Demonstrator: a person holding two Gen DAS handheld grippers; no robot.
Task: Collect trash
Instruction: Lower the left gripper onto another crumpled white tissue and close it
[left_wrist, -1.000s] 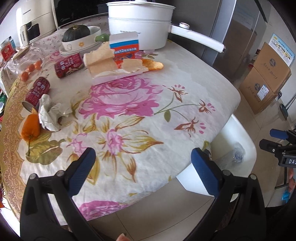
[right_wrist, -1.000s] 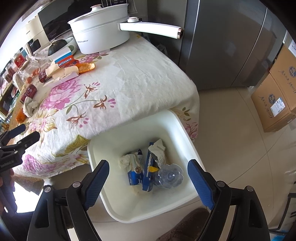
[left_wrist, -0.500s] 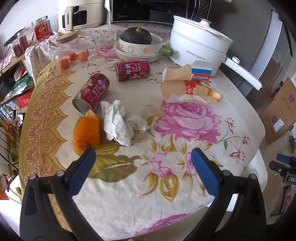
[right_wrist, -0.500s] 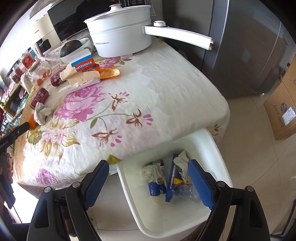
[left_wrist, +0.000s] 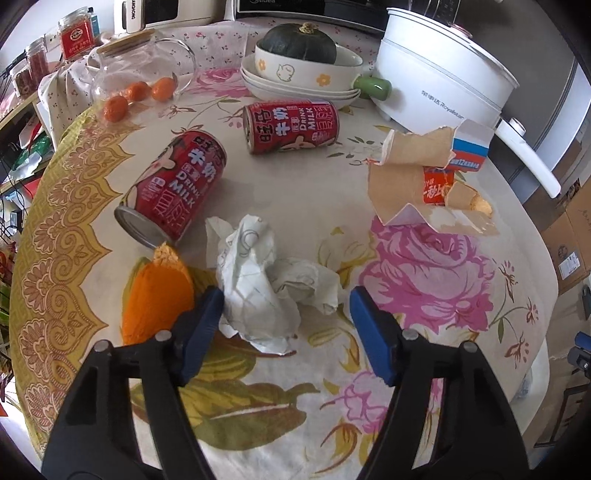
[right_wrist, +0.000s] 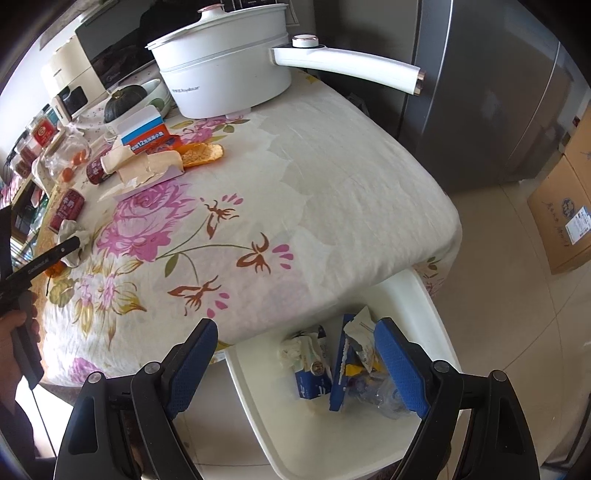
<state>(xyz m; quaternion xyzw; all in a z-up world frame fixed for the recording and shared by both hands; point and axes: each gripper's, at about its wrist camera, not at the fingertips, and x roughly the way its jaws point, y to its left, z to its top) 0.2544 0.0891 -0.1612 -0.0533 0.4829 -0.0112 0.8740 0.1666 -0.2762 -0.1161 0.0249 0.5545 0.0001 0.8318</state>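
Observation:
A crumpled white paper wad (left_wrist: 266, 284) lies on the flowered tablecloth, between the open fingers of my left gripper (left_wrist: 286, 314); the left blue pad is close to it. An orange peel (left_wrist: 157, 295) lies beside the left pad. Two red milk cans (left_wrist: 173, 188) (left_wrist: 291, 127) and a torn cardboard box (left_wrist: 417, 181) lie farther back. My right gripper (right_wrist: 295, 363) is open and empty, above the edge of the white bin (right_wrist: 258, 413) on the floor, which holds cartons and a plastic bottle. The paper wad (right_wrist: 74, 240) also shows in the right wrist view.
A white electric pot (left_wrist: 443, 81) with a long handle, stacked bowls with a dark squash (left_wrist: 301, 62), a glass jar with small oranges (left_wrist: 144, 77) and appliances stand at the back. A grey fridge (right_wrist: 480, 92) and cardboard boxes (right_wrist: 565, 218) stand right of the table.
My left gripper swung left across the table and came down close around the paper wad. My right gripper drifted back from over the bin toward the table edge. Both stayed open.

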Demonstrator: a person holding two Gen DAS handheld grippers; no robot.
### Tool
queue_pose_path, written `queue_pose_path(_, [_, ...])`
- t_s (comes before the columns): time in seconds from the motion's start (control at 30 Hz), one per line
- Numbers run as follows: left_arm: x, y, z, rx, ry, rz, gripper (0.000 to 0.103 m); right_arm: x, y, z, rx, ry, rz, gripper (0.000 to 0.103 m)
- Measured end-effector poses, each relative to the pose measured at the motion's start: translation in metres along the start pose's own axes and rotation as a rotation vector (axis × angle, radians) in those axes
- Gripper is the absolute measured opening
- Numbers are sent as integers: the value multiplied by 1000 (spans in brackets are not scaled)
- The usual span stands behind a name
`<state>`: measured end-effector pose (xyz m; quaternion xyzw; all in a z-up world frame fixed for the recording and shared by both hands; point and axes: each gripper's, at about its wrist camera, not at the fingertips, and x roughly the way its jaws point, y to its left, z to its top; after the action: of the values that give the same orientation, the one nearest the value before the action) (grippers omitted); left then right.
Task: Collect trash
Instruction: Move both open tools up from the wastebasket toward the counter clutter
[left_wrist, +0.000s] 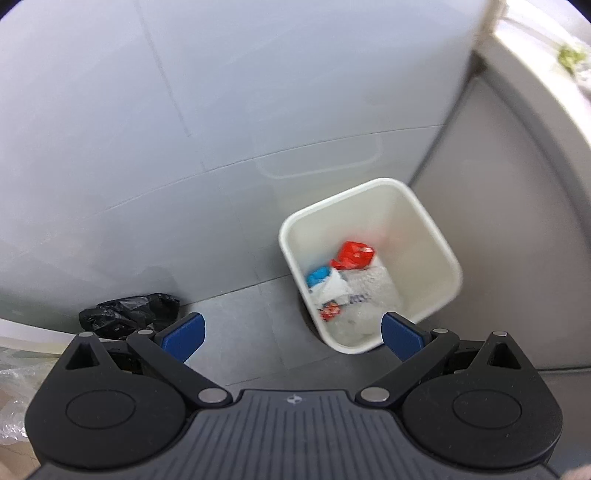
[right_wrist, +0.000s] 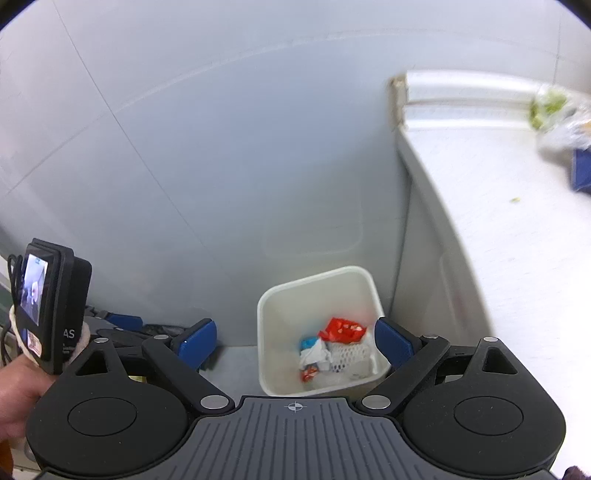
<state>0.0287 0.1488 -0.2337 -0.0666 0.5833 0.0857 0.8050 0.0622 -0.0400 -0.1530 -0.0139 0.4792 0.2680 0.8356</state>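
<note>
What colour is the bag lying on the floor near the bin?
Black bag, clearest in the left wrist view.

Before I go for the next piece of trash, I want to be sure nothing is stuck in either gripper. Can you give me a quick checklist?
1. Left gripper empty: ok, jaws wide open, nothing between the blue pads.
2. Right gripper empty: ok, jaws wide open, nothing between them.
3. White bin upright: ok, standing on the floor against the wall.
4. Trash inside the bin: ok, red wrapper, blue piece and white mesh lie at the bottom.
5. Room left in the bin: ok, only the bottom is covered.
6. More trash to collect: cannot tell; a black bag lies on the floor, purpose unclear.
</note>
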Motion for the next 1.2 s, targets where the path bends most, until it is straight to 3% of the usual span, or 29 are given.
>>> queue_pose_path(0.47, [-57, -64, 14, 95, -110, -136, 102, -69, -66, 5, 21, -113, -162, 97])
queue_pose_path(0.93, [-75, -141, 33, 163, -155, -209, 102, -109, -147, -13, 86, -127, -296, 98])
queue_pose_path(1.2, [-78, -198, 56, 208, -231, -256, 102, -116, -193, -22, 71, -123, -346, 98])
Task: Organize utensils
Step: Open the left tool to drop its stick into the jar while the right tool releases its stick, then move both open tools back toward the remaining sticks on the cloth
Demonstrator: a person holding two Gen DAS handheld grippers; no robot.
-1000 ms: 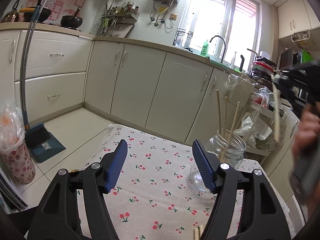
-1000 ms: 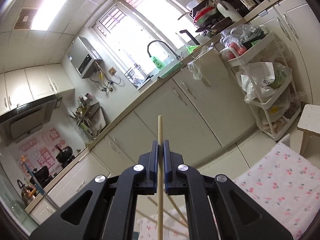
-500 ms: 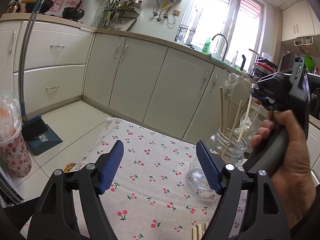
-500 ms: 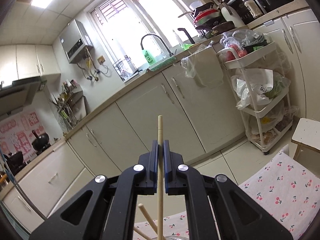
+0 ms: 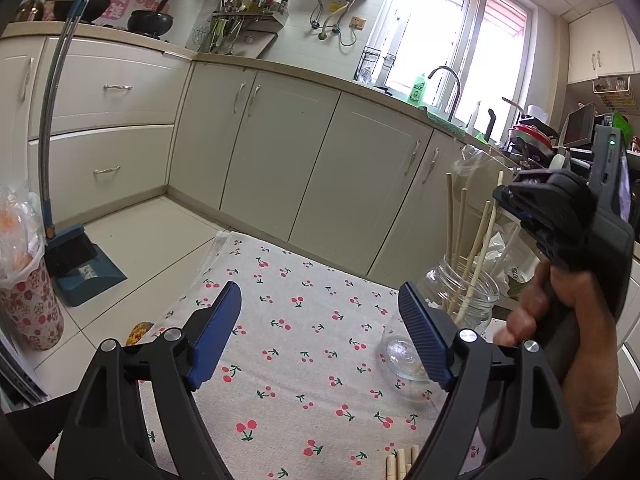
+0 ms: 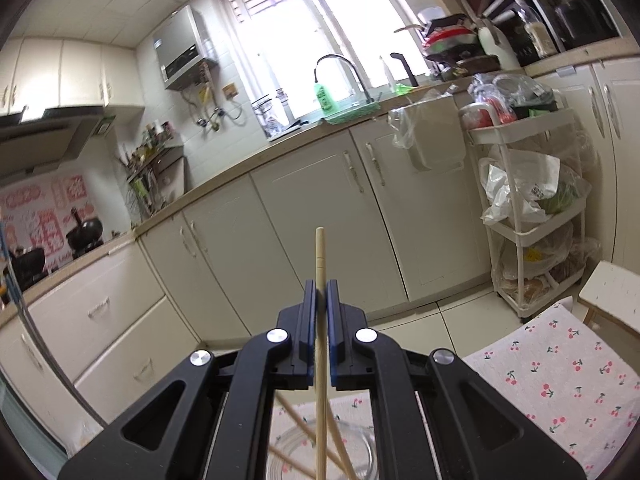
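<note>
A glass jar [image 5: 466,296] with several wooden chopsticks stands on the cherry-print cloth [image 5: 304,344] at the right. My right gripper [image 5: 508,200], held by a hand, is shut on one chopstick [image 5: 482,248] whose lower end reaches into the jar. In the right wrist view the chopstick [image 6: 320,256] stands upright between the pads of the right gripper [image 6: 320,292], above the jar's rim [image 6: 288,444]. My left gripper [image 5: 320,332] hovers over the cloth, its jaws opening with nothing between them. More chopsticks [image 5: 400,464] lie at the cloth's near edge.
A clear glass lid [image 5: 400,354] lies by the jar's foot. A broom and dustpan [image 5: 80,264] and a flowered bin [image 5: 28,308] stand on the floor at left. Cabinets [image 5: 320,168] run behind the table. A white trolley [image 6: 528,216] and a stool [image 6: 612,292] stand at right.
The right gripper came down and in over the jar with its chopstick and rolled upright. The left gripper's jaws spread wider; it stayed in place.
</note>
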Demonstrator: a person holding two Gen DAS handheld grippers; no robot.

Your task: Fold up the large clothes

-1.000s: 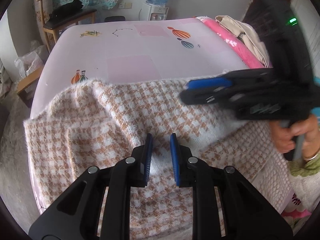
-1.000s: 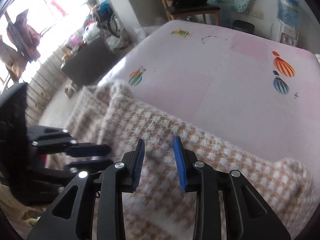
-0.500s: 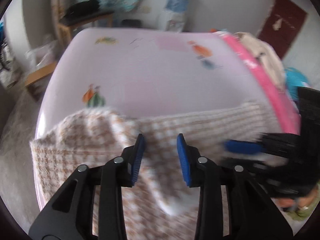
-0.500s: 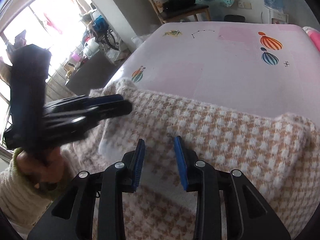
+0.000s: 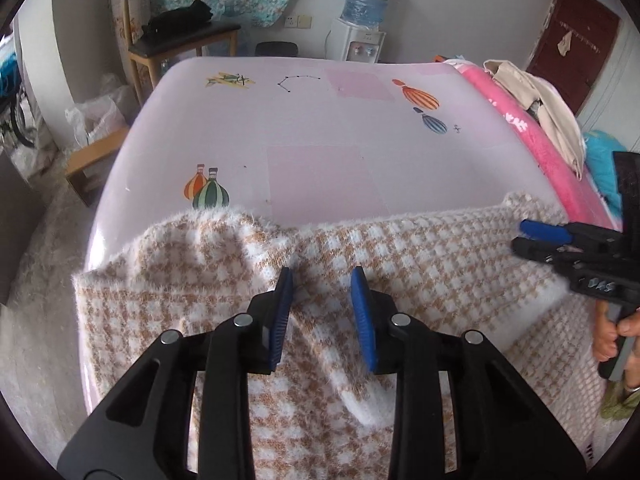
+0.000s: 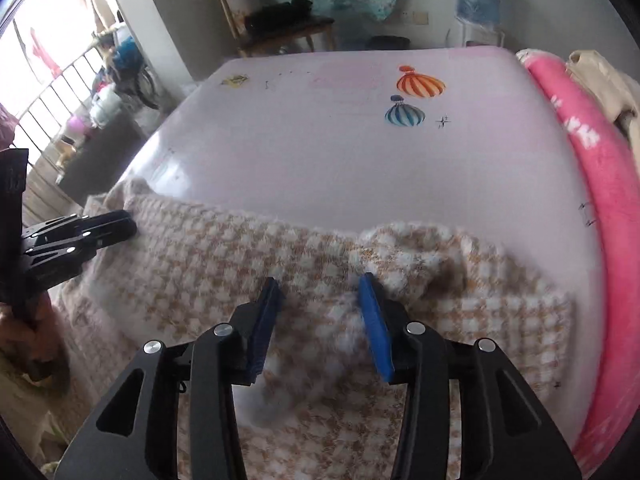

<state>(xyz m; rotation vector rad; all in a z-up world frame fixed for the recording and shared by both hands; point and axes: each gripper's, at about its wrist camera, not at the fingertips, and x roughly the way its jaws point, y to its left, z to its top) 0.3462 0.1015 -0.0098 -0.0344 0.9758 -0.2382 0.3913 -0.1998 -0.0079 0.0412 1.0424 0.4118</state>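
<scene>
A fuzzy tan-and-white houndstooth garment lies rumpled across the near edge of the pink bed sheet. My left gripper hovers over its left half, blue pads apart, with cloth under the gap but not pinched. In the right wrist view my right gripper is over the garment near its bunched right end. Its jaws are opening and nothing is pressed between them. Each gripper shows in the other's view: the right gripper at the garment's right edge, the left gripper at its left corner.
A rolled pink blanket with a beige garment on it lines the bed's right side. Behind the bed stand a wooden chair and a water dispenser. A person's hand grips the right tool's handle.
My left jaws have spread wider and let go of the fold between them. The right gripper swung from above the garment's middle to its right end, its jaws widening.
</scene>
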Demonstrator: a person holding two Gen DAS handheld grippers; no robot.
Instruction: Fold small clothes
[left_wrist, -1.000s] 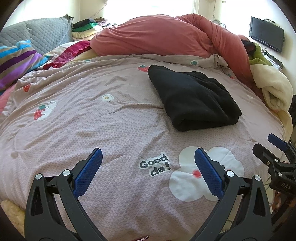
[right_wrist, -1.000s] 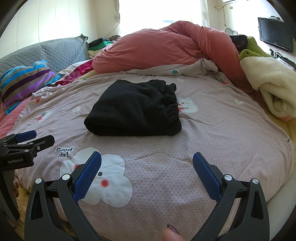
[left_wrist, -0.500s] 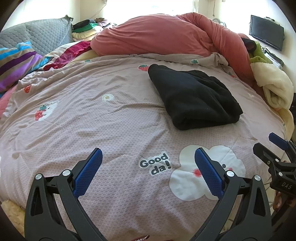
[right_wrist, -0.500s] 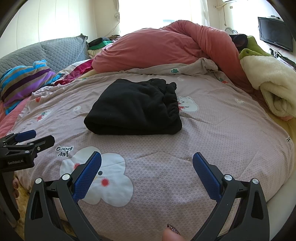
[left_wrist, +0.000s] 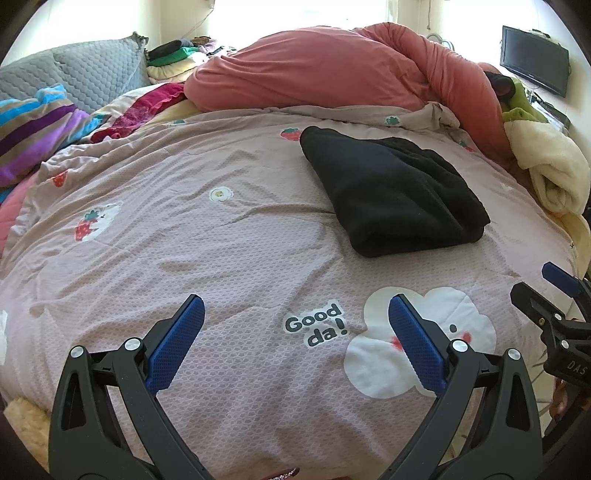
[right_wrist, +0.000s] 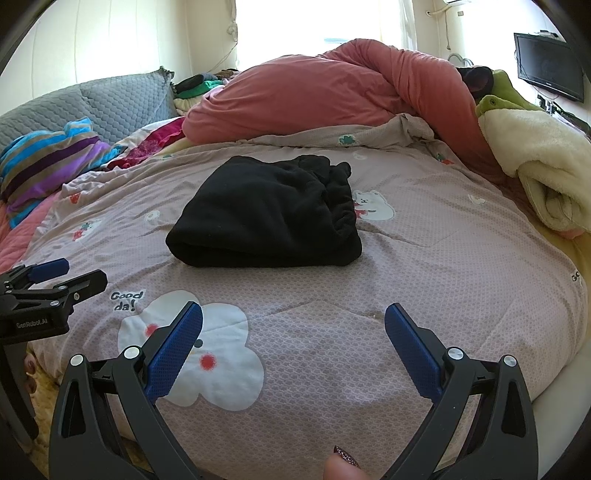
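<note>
A black fleece garment (left_wrist: 395, 192) lies folded in a thick bundle on the mauve patterned bedspread (left_wrist: 184, 236); it also shows in the right wrist view (right_wrist: 269, 214), middle of the bed. My left gripper (left_wrist: 295, 314) is open and empty, held low over the near bed edge, short of the garment and to its left. My right gripper (right_wrist: 293, 321) is open and empty, near the bed's front edge, in front of the garment. The right gripper shows at the right edge of the left wrist view (left_wrist: 554, 295).
A heaped pink duvet (right_wrist: 332, 96) fills the back of the bed. A cream blanket (right_wrist: 546, 166) lies at the right edge, a striped pillow (right_wrist: 48, 158) and grey headboard cushion (right_wrist: 110, 103) at the left. A wall television (right_wrist: 546, 70) hangs at the right.
Both grippers stay open and empty. The left wrist view has drifted slightly back and left, so the garment sits a little farther right. The garment has not moved.
</note>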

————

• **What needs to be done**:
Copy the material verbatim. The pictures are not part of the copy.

• **Answer section**:
Demonstrator: a person holding two Gen DAS handheld grippers; no robot.
Task: Collect trash
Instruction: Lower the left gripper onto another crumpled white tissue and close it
[left_wrist, -1.000s] 
[right_wrist, -1.000s] 
[left_wrist, -0.500s] 
[right_wrist, -0.500s] 
[left_wrist, +0.000s] 
[right_wrist, +0.000s] 
<state>(xyz m; quaternion xyzw; all in a z-up world frame fixed for the recording and shared by both hands; point and axes: each gripper's, at about its wrist camera, not at the fingertips, and x roughly the way its jaws point, y to its left, z to its top) 0.2544 0.0891 -0.1612 -0.0533 0.4829 -0.0112 0.8740 0.1666 -0.2762 -0.1161 0.0249 0.5545 0.0001 0.8318</state>
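Observation:
A crumpled white paper wad (left_wrist: 266, 284) lies on the flowered tablecloth, between the open fingers of my left gripper (left_wrist: 286, 314); the left blue pad is close to it. An orange peel (left_wrist: 157, 295) lies beside the left pad. Two red milk cans (left_wrist: 173, 188) (left_wrist: 291, 127) and a torn cardboard box (left_wrist: 417, 181) lie farther back. My right gripper (right_wrist: 295, 363) is open and empty, above the edge of the white bin (right_wrist: 258, 413) on the floor, which holds cartons and a plastic bottle. The paper wad (right_wrist: 74, 240) also shows in the right wrist view.
A white electric pot (left_wrist: 443, 81) with a long handle, stacked bowls with a dark squash (left_wrist: 301, 62), a glass jar with small oranges (left_wrist: 144, 77) and appliances stand at the back. A grey fridge (right_wrist: 480, 92) and cardboard boxes (right_wrist: 565, 218) stand right of the table.
My left gripper swung left across the table and came down close around the paper wad. My right gripper drifted back from over the bin toward the table edge. Both stayed open.
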
Demonstrator: a person holding two Gen DAS handheld grippers; no robot.
### Tool
queue_pose_path, written `queue_pose_path(_, [_, ...])`
- t_s (comes before the columns): time in seconds from the motion's start (control at 30 Hz), one per line
- Numbers run as follows: left_arm: x, y, z, rx, ry, rz, gripper (0.000 to 0.103 m); right_arm: x, y, z, rx, ry, rz, gripper (0.000 to 0.103 m)
- Measured end-effector poses, each relative to the pose measured at the motion's start: translation in metres along the start pose's own axes and rotation as a rotation vector (axis × angle, radians) in those axes
- Gripper is the absolute measured opening
- Numbers are sent as integers: the value multiplied by 1000 (spans in brackets are not scaled)
- The usual span stands behind a name
`<state>`: measured end-effector pose (xyz m; quaternion xyzw; all in a z-up world frame fixed for the recording and shared by both hands; point and axes: each gripper's, at about its wrist camera, not at the fingertips, and x roughly the way its jaws point, y to its left, z to its top; after the action: of the values that give the same orientation, the one nearest the value before the action) (grippers omitted); left then right.
Task: Collect trash
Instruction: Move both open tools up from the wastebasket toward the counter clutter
[left_wrist, +0.000s] 
[right_wrist, +0.000s] 
<state>0.0287 0.1488 -0.2337 -0.0666 0.5833 0.0857 0.8050 0.0622 -0.0400 -0.1530 -0.0139 0.4792 0.2680 0.8356</state>
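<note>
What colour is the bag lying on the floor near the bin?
Black bag, clearest in the left wrist view.

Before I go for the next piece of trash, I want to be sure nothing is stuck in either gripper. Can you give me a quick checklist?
1. Left gripper empty: ok, jaws wide open, nothing between the blue pads.
2. Right gripper empty: ok, jaws wide open, nothing between them.
3. White bin upright: ok, standing on the floor against the wall.
4. Trash inside the bin: ok, red wrapper, blue piece and white mesh lie at the bottom.
5. Room left in the bin: ok, only the bottom is covered.
6. More trash to collect: cannot tell; a black bag lies on the floor, purpose unclear.
</note>
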Motion for the next 1.2 s, targets where the path bends most, until it is straight to 3% of the usual span, or 29 are given.
>>> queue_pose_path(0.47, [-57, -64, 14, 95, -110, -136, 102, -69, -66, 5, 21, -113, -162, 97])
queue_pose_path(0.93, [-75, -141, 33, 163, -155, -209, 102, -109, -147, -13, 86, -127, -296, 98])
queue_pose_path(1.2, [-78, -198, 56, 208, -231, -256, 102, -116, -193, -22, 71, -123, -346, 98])
Task: Organize utensils
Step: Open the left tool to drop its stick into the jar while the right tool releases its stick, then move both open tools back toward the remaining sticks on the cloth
Demonstrator: a person holding two Gen DAS handheld grippers; no robot.
-1000 ms: 
-1000 ms: 
-500 ms: 
-500 ms: 
+0 ms: 
+0 ms: 
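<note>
A glass jar [image 5: 466,296] with several wooden chopsticks stands on the cherry-print cloth [image 5: 304,344] at the right. My right gripper [image 5: 508,200], held by a hand, is shut on one chopstick [image 5: 482,248] whose lower end reaches into the jar. In the right wrist view the chopstick [image 6: 320,256] stands upright between the pads of the right gripper [image 6: 320,292], above the jar's rim [image 6: 288,444]. My left gripper [image 5: 320,332] hovers over the cloth, its jaws opening with nothing between them. More chopsticks [image 5: 400,464] lie at the cloth's near edge.
A clear glass lid [image 5: 400,354] lies by the jar's foot. A broom and dustpan [image 5: 80,264] and a flowered bin [image 5: 28,308] stand on the floor at left. Cabinets [image 5: 320,168] run behind the table. A white trolley [image 6: 528,216] and a stool [image 6: 612,292] stand at right.
The right gripper came down and in over the jar with its chopstick and rolled upright. The left gripper's jaws spread wider; it stayed in place.
</note>
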Demonstrator: a person holding two Gen DAS handheld grippers; no robot.

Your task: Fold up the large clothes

-1.000s: 
-1.000s: 
-0.500s: 
-0.500s: 
+0.000s: 
+0.000s: 

<state>(xyz m; rotation vector rad; all in a z-up world frame fixed for the recording and shared by both hands; point and axes: each gripper's, at about its wrist camera, not at the fingertips, and x roughly the way its jaws point, y to its left, z to its top) 0.3462 0.1015 -0.0098 -0.0344 0.9758 -0.2382 0.3913 -0.1998 -0.0079 0.0412 1.0424 0.4118</state>
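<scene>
A fuzzy tan-and-white houndstooth garment lies rumpled across the near edge of the pink bed sheet. My left gripper hovers over its left half, blue pads apart, with cloth under the gap but not pinched. In the right wrist view my right gripper is over the garment near its bunched right end. Its jaws are opening and nothing is pressed between them. Each gripper shows in the other's view: the right gripper at the garment's right edge, the left gripper at its left corner.
A rolled pink blanket with a beige garment on it lines the bed's right side. Behind the bed stand a wooden chair and a water dispenser. A person's hand grips the right tool's handle.
My left jaws have spread wider and let go of the fold between them. The right gripper swung from above the garment's middle to its right end, its jaws widening.
</scene>
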Demonstrator: a person holding two Gen DAS handheld grippers; no robot.
Instruction: Fold small clothes
[left_wrist, -1.000s] 
[right_wrist, -1.000s] 
[left_wrist, -0.500s] 
[right_wrist, -0.500s] 
[left_wrist, +0.000s] 
[right_wrist, +0.000s] 
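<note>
A black fleece garment (left_wrist: 395, 192) lies folded in a thick bundle on the mauve patterned bedspread (left_wrist: 184, 236); it also shows in the right wrist view (right_wrist: 269, 214), middle of the bed. My left gripper (left_wrist: 295, 314) is open and empty, held low over the near bed edge, short of the garment and to its left. My right gripper (right_wrist: 293, 321) is open and empty, near the bed's front edge, in front of the garment. The right gripper shows at the right edge of the left wrist view (left_wrist: 554, 295).
A heaped pink duvet (right_wrist: 332, 96) fills the back of the bed. A cream blanket (right_wrist: 546, 166) lies at the right edge, a striped pillow (right_wrist: 48, 158) and grey headboard cushion (right_wrist: 110, 103) at the left. A wall television (right_wrist: 546, 70) hangs at the right.
Both grippers stay open and empty. The left wrist view has drifted slightly back and left, so the garment sits a little farther right. The garment has not moved.
</note>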

Here the work on this exercise is complete.